Exercise:
Among the entries below, find every line that has "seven" and pull it out.

Collected data entries:
*** Block opens ***
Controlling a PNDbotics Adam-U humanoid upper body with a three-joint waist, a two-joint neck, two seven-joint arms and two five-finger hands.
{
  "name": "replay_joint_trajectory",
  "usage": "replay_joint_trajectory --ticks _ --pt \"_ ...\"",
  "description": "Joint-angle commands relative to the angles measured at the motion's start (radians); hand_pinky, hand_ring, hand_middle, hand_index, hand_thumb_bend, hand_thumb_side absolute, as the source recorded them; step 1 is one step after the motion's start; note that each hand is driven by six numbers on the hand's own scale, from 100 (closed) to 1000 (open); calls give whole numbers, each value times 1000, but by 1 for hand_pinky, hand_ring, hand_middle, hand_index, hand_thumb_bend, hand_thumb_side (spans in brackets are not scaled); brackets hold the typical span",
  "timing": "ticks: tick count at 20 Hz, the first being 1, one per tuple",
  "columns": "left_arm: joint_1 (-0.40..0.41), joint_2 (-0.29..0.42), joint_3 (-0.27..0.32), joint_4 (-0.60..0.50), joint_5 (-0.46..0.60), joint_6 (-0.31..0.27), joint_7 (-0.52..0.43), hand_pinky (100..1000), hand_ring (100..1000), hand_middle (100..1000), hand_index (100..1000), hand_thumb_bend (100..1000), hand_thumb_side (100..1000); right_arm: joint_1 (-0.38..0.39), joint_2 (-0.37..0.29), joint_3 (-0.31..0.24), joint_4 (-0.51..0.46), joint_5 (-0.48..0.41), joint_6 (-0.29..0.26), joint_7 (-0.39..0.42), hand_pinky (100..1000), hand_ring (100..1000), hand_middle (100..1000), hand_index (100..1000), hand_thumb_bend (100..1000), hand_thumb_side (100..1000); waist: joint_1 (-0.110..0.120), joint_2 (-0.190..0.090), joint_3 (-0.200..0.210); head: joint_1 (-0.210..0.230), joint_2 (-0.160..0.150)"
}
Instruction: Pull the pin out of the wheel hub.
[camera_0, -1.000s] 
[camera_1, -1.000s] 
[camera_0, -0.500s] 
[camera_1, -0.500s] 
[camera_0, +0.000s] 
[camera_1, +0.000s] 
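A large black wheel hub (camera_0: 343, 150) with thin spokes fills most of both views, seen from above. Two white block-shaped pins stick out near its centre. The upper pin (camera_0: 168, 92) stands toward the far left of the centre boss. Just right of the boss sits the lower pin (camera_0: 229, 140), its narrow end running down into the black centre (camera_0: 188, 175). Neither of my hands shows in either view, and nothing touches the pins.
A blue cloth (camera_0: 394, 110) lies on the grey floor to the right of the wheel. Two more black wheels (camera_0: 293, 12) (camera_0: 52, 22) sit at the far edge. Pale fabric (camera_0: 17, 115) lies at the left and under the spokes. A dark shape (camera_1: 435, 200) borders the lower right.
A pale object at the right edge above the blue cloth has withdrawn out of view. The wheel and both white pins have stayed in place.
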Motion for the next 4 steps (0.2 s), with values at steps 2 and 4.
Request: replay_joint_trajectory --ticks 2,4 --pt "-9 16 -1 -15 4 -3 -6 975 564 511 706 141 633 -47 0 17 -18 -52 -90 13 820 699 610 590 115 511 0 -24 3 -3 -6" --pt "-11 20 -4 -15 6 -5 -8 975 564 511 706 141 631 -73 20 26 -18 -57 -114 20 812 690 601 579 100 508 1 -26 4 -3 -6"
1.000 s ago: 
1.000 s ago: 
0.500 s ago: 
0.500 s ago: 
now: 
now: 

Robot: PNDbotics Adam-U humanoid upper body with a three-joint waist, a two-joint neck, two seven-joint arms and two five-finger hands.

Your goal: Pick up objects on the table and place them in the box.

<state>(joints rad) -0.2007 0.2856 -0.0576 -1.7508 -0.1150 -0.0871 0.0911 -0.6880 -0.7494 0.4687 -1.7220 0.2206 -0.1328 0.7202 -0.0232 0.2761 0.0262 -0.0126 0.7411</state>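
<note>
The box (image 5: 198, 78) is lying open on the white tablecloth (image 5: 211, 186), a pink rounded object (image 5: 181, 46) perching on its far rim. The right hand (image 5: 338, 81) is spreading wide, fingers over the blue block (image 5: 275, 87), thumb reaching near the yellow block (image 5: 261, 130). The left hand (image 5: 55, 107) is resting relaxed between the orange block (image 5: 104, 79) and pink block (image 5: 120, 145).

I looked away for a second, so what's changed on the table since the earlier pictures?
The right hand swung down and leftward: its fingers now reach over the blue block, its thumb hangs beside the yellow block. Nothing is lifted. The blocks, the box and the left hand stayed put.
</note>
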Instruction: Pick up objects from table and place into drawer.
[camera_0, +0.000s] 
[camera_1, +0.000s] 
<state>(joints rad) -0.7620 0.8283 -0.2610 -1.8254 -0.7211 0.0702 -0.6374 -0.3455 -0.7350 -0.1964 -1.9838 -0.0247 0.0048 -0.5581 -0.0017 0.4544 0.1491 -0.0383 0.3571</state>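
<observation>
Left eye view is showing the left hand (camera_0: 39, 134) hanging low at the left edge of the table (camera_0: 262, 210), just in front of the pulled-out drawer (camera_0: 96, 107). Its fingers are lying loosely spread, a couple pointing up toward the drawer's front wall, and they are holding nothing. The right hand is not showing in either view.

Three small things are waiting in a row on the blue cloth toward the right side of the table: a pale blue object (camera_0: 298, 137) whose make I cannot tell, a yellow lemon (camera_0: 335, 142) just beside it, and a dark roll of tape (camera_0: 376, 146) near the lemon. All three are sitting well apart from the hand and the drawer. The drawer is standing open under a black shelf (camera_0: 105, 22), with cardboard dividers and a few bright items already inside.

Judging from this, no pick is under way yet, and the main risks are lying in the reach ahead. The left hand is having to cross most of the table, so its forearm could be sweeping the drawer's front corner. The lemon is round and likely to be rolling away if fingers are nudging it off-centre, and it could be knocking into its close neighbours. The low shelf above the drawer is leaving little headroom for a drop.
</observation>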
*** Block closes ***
Solution below:
Controlling a PNDbotics Adam-U humanoid upper body with a three-joint waist, a two-joint neck, two seven-joint arms and two five-finger hands.
Robot: PNDbotics Adam-U humanoid upper body with a three-joint waist, a two-joint neck, two seven-joint arms and two five-finger hands.

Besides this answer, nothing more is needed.